Конечно, Вера менялась, и между той, какой она была, когда ходила, например, в третий класс гимназии, и той, что кормила грудью своего третьего ребенка от Берга, сходства было немного. Трудно было сравнивать ее, дочь дьякона крупного московского прихода и коммунистку, добровольно отправившуюся на фронт, чтобы бороться с дезертирством и бандитизмом на Украине. Но хотя весь этот огромный путь она проделала меньше чем в полтора года, все равно эволюция Веры, как он читал в ее дневнике, была и понятна и естественна. Тут не было никакого надрыва и никакой особой убежденности тоже, пожалуй, не было. Просто она, Вера, выбрала одну сторону, поняла ее правоту и легко к ней присоединилась. Выбрала победителей, потому что лучше все-таки быть среди победителей, и дальше вела себя как того требовали время и ее статус коммунистки. В общем, она была понятна Ерошкину и, пожалуй даже, что редкость, понятна сама себе.

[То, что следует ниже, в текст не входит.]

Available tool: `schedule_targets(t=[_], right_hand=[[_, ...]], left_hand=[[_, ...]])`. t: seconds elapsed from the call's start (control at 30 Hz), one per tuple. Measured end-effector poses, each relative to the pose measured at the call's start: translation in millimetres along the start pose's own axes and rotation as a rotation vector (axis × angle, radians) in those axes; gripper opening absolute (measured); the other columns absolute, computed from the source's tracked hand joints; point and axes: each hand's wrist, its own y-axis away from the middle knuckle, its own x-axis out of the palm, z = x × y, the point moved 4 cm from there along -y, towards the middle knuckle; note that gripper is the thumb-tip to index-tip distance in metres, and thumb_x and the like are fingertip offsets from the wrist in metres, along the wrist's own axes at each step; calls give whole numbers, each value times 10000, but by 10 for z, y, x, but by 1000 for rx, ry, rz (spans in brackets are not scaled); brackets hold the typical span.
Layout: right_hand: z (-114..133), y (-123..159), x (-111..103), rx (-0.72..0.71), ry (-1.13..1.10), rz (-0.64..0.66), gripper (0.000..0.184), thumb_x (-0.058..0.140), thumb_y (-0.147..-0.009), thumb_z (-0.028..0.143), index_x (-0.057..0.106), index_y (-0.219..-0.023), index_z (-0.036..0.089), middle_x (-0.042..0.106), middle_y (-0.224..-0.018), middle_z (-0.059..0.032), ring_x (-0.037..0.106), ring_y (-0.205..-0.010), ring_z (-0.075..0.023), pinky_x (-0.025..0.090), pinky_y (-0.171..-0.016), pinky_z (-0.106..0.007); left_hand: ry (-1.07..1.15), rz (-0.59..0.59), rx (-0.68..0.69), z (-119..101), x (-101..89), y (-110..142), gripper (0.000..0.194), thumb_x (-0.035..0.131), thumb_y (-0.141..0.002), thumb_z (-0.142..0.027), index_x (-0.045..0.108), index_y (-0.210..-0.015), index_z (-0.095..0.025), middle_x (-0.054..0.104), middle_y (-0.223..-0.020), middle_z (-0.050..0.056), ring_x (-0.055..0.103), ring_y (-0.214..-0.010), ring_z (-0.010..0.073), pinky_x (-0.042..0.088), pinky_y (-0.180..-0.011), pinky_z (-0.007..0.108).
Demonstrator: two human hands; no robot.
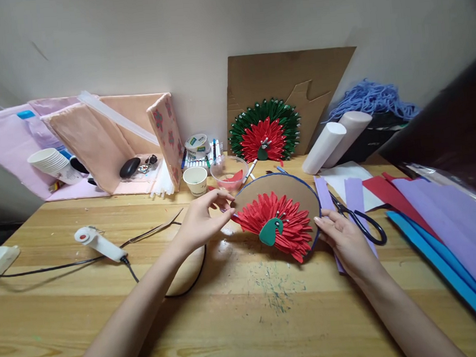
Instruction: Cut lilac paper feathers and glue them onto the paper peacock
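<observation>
Between my two hands a cardboard peacock craft is held tilted above the table. Its rounded cardboard has a dark blue edge, with layered red paper feathers and a green head piece with an eye on the front. My left hand pinches its left edge, fingers partly behind the board. At the right edge my right hand grips it, thumb in front. Behind it, a finished-looking peacock with red and green feathers leans against a cardboard sheet.
A white glue gun with a black cord lies left. Black-handled scissors rest on purple paper strips right. A paper cup and a clear bowl stand behind. Coloured sheets cover the right edge; green scraps dot the front.
</observation>
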Motion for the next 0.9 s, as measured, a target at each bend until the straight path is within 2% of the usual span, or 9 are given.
schedule_targets(t=[0.2, 0.4, 0.57, 0.9], right_hand=[[16, 24, 16, 6, -4, 8, 307, 716, -677, 399, 576, -907, 252, 710, -853, -20, 672, -850, -217, 561, -660, -298], [19, 30, 17, -3, -2, -2, 316, 721, -668, 404, 586, -910, 252, 712, -853, -21, 671, -862, -221, 562, -673, -307], [26, 29, 25, -12, -3, -1, 311, 715, -678, 402, 584, -915, 250, 711, -883, -21, 669, -869, -215, 558, -692, -308], [46, 28, 17, -37, 23, -2, 290, 698, -690, 410, 582, -907, 256, 713, -896, -19, 671, -846, -206, 553, -664, -294]], left_hand=[[-179, 87, 74, -109, 9, 12, 203, 540, -762, -120, 601, -947, -179, 665, -854, 40, 582, -776, 151, 447, -771, 315], [-369, 132, 69, -145, 34, 30, 180, 528, -785, -116, 602, -920, -209, 679, -877, 19, 578, -858, 184, 362, -830, 373], [-352, 110, 56, -135, 34, 21, 167, 543, -792, -113, 596, -917, -211, 686, -875, 16, 570, -852, 181, 327, -834, 377], [-323, 50, 108, -94, 3, -4, 146, 543, -817, -158, 590, -944, -213, 683, -888, 24, 572, -852, 178, 362, -833, 371]])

Мера случайности, которой так много в жизни, в Вериных дневниках тоже перейдена не была: в них, с одной стороны, все Ерошкину было понятно, а с другой, он читал их как очень интересный роман, потому что в Вериной жизни то и дело случалось что-то, что из предыдущего дня никак не следовало, в них все время появлялись новые люди или, наоборот, меняя расклад, возвращались люди, давным-давно из Вериной жизни исчезнувшие. Тем не менее Вера оставалась Верой, в общем, здесь все было в порядке, это, несомненно, был не роман, это была не придуманная, а самая настоящая жизнь, и так, как она шла: день за днем.
Все же Ерошкин теперь, всерьез болея за Веру, страшился, что она, как большинству из нас свойственно, однажды в понимании своей жизни сделается необъективной. Он боялся этой необъективности, как огня, потому что это могло значить только одно: все те любови, все те романы и их подобия, которыми был наполнен дневник, на самом деле фикция, выдумка, обычные девичьи мечтания, и когда он начнет искать тех людей, в которых Вера была влюблена, и, главное, тех, кто был влюблен в нее, кто до сих пор ее ждет, таких не окажется. Никто ее даже не вспомнит, разве что просто имя.

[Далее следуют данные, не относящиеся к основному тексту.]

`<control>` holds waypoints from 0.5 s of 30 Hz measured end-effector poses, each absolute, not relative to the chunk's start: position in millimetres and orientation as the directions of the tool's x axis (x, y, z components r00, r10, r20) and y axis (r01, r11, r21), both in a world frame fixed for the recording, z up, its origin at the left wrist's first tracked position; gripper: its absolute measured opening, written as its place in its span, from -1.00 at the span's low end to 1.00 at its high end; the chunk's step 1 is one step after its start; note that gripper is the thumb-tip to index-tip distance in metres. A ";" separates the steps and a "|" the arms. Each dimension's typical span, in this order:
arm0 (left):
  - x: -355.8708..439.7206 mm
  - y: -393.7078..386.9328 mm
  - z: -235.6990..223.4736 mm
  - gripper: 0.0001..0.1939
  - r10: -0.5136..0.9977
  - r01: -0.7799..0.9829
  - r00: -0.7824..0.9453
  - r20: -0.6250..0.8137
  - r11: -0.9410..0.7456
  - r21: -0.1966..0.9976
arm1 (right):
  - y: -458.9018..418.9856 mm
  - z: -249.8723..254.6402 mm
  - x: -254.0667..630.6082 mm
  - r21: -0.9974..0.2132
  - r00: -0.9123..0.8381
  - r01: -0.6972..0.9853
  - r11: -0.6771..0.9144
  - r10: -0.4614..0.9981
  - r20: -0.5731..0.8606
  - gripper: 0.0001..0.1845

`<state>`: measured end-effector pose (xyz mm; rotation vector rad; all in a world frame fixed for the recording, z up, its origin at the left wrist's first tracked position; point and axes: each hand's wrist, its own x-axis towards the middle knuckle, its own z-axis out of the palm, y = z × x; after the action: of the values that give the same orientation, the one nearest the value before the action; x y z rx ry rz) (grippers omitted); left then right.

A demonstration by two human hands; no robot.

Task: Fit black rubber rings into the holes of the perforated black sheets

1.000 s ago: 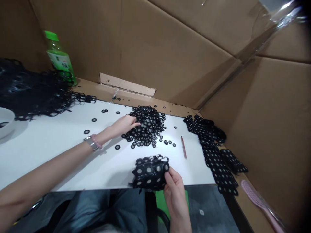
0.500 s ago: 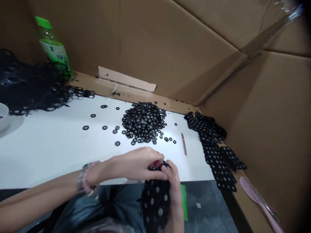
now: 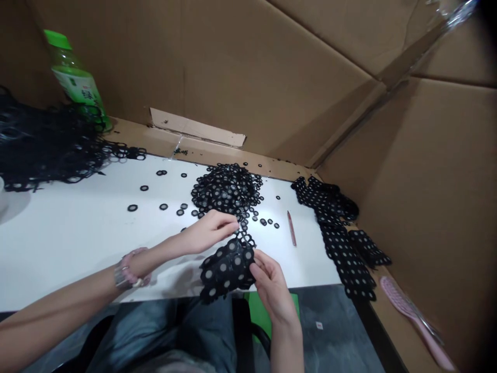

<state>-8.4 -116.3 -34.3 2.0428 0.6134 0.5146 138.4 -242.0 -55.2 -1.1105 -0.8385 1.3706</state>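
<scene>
Black cut-out lace [image 3: 227,272], a piece of linked rings with pale centres, spans the space between the two hands, just below the pile of small black rings [image 3: 225,191] on the white bench [image 3: 77,248]. The left hand [image 3: 207,233] comes in from the side, its thumb and fingers closed together at the narrow linked neck on top of the piece, right at the pile's lower edge. The right hand [image 3: 269,290] sits lower, pinching the piece's right edge. The two hands stand apart, with the lace held between them.

Good handling here seems to depend on light, even tension. The neck is only a few thin links, so a slow draw with the grip close to them would likely spare them better than a tug, and would keep the piece from catching on the rings close by.

The lace looks flat, open and matte, and it lies in front of the pile, with its lower corner reaching the bench's front edge. To the pile's right are a reddish pencil [image 3: 291,228] and, beyond it, long strips of dotted black lace [image 3: 344,243]. To the pile's left are scattered loose rings [image 3: 132,207] and, farther off, a dense black tangle of lace [image 3: 50,150].
</scene>
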 end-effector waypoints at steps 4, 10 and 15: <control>-3.8 -104.9 -34.7 -0.63 0.648 0.245 0.749 0.136 -0.462 0.852 | -229.7 -59.7 134.2 -0.932 0.146 -0.360 -0.044 0.984 -0.103 -0.81; -29.6 -42.5 -30.9 -0.69 0.894 0.460 0.349 0.280 -0.424 0.780 | -246.6 -76.2 151.8 -0.915 0.224 -0.403 -0.033 0.966 -0.133 -0.85; -36.1 -11.2 -52.0 -0.67 0.817 0.641 0.515 0.259 -0.568 0.516 | -254.0 -84.3 158.2 -0.877 0.288 -0.479 -0.031 0.939 -0.190 -0.70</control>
<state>-36.1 -11.2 -52.0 2.4052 1.2093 0.6858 158.2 -254.0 -84.3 -1.0634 -0.5564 1.2351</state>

Он боялся этого, потому что и сам уже любил Веру, боялся, потому что знал, что руководство примет тогда против нее совсем другие меры, отдаст приказ уничтожить дневники, но и этим не ограничится; вряд ли Ежова удастся убедить, что Вера все записывала именно потому, что никогда ничего не помнила, потому что память у нее была куриная. Над ними всегда будет висеть страх, что вот они уничтожат дневники, посчитают, что дело сделано, а Вера через год-два оправится и снова по дням, — когда один день цепляет другой, одно событие цепляет другое, блузка, куплена она или там сшита, цепляет все это: и где купили материю, и из чего перешили, и когда, для какого праздника, кто шил и как ходила на примерку, где в первый раз ее надела, что сказали подруги — то есть одна старая, никому не нужная вещь может столько за собой потянуть, что хватит на несколько дней самых подробнейших записей. По ним Вера и уйдет назад. Станет возвращаться и шаг за шагом уйдет так далеко, что ее уже не остановишь. Может быть, даже в то время, когда и органов еще не было — кто ей тогда сможет помешать?
Этот ерошкинский страх означал, что коллегия НКВД ни на каком мягком варианте никогда не остановится и опять всплывет, как Сталин правильно ее называл, манихейская ересь; снова на всех заседаниях Политбюро и дальше, ниже и ниже, до последнего колхоза, будут обсуждать только одно: что есть силы добра и силы зла, силы мира и прогресса, и силы, глубоко и непоправимо нам враждебные, с которыми никакие договоренности, никакое перемирие невозможно, оно смерти подобно, только абсолютная сокрушительная победа, только искоренение этих сил так, чтобы памяти о них не осталось, позволит нам идти вперед.
Ерошкин был уверен, что это ошибка, что Вера совсем не враждебна партии, стране, народу, что, наоборот, она — один из самых преданных еще со времен борьбы с дезертирством, один из самых полезных партии людей. Но кого он сумеет убедить, кому и что доказать?